Experiences of Crowd Sourced Testing

I’ve touched on crowd sourced testing before, and in this post I’ll go into some details of its limitations and the best scenarios to use it. I’ll also address the positive aspects of crowd sourcing QA, as well as the negatives

This is based on around 20 test runs over a period of several months. The product was in a advanced beta stage, and the testers were not instructed to perform specific task, but given various areas of the aplpications functions to test out.

The main bonus of using crowd sourced testers is that the the volume of testing and number of testers you have access to is far greater than we had internally. The combinations of OS, browser and hardware was also a better approximation of out target market. Crowd sourcing QA also means you are not necessarily bound by geographic or language limitations, so you can access a large number of testers with different locales and languages – especially important if your application is localized and/or your application needs to deal with various language inputs (asian, and right to left languages especially proved quite difficult to accomodate).



The Numbers
For each run, we selected to invite around 200 testers from vaious locations around the world. Of these, around 35-40 accepted the invitation and tested the application. The bulk of testers we located in the US, with India, and Russia next, followed by European contries and a smattering of other locations.
The tester selection was based on the rankings provided by the platform. Each tester has a ranking determined by the number and quality of the bugs found in their previous testing (with other applications, not only ours)

What About the Time?
Here is another advantage of using crowd sourced QA. The vast majority of issues are reported within the first few hours. Since testers get paid based on performance, and duplicate bugs are not accepted, they have an incentive to “get there first” and report as many issues as possible. It is incredibly useful to have this overview of the state of your application in the real world in a matter of a single business day. The geographic spread of the testers means that you are not limited by a 9-5 schedule.

What About the Quality?
Here, crowd sourcing isn’t as good as I’d hoped. A lot of issues reported were minor, or cosmetic. Furthermore, many issues were not described as thoroughly as I’d have liked, so needed to be verified, or the tester would be messaged to provide more detail and/or files that they used. Many testers however dug really deep into the application and submitted excellent issues, with complete documentation for reproducing. It is alos common for testers to provide a screencast of the actual bug happening.

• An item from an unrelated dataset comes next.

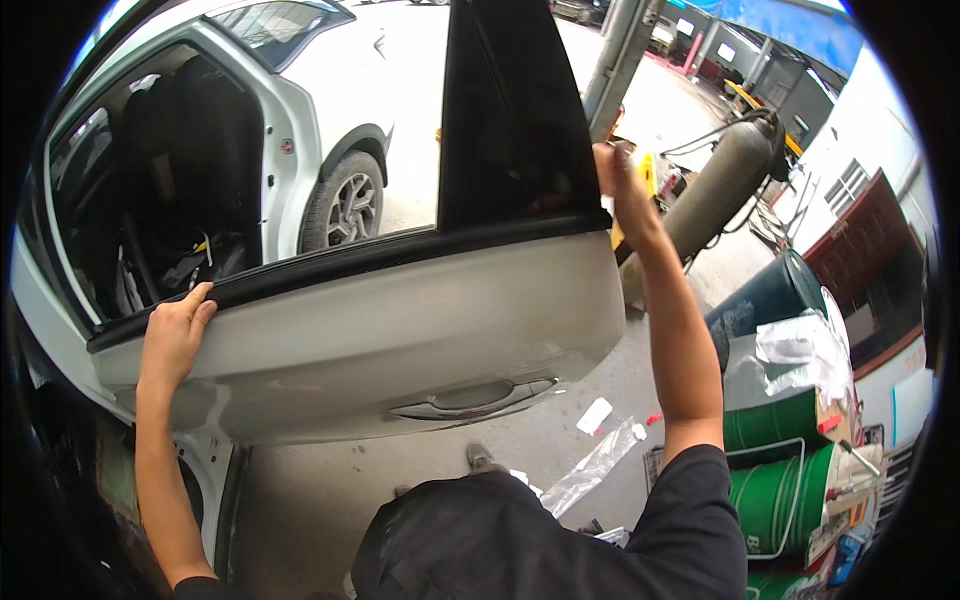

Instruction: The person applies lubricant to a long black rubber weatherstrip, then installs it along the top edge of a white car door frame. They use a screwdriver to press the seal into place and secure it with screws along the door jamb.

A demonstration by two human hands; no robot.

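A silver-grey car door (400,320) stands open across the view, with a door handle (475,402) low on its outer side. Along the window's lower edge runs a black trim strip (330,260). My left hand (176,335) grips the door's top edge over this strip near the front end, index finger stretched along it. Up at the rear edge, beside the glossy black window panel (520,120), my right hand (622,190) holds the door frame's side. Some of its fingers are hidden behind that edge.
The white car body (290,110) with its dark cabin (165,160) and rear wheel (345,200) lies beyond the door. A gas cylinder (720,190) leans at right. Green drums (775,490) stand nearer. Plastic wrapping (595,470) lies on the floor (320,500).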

So What are the Bad Things?
Luckily, not many. the main drawback is that after the first day of testing, there is a large drop off (around 90%) in the number of times the application is used. We included tracking in our application in order to gauge the useage, and it was quite surprising to see such a massive drop off in application starts. This is possibly because the diminishing returns of spending time to find issues, and the testers being invited to other test applications. I would recommend anyone using crowd sourced testers to include some tracking logic in their application to get a feels for how much it has been worked over.


Another issue, is that there may be unreproducible issues which may only happen on a particular testers machine. In an internal or contracted QA scenario, the machine can be observed and dubegging tools installed in order to trouble shoot the application. This is impossible with crowd sourced testers. I would recommend for this scenario to include some kind of crash reporting and indicating to the testers to submit these dumps to your dev team. Although this is useful, it is more work for the dev team, and more overhead for them to analyse. Tools like Bugsplat, Google Breakpad, and Microsofts Winqual are all useful in this regard.

Conclusions
In general, crowd sourcing some of your QA is a great idea. The challenge is to find the right time and things to test. It is not a substitute for dedicated internal QA, but can greatly reduce their workload, and can be extremely useful, especially at the tail end of the project, close to release. The best results I have achieved were with a advanced beta build which has limited number of known issues, and by directing the testers to specific functional areas rather than letting them loose on the whole application (although this may depend on the size of the application in question). The also will need to be a dedicated crowd source QA manager to review the submitted issues and adjust the scope if necessary. Proper planning is paramount, especially when setting out the scope of the testing, and the type of bugs that you will accept. Proper usage tracking and crash/error reporting mechanisms built into the application are paramount if you want to get any kind of metrics out of it (these can be taken out of the release version of the application).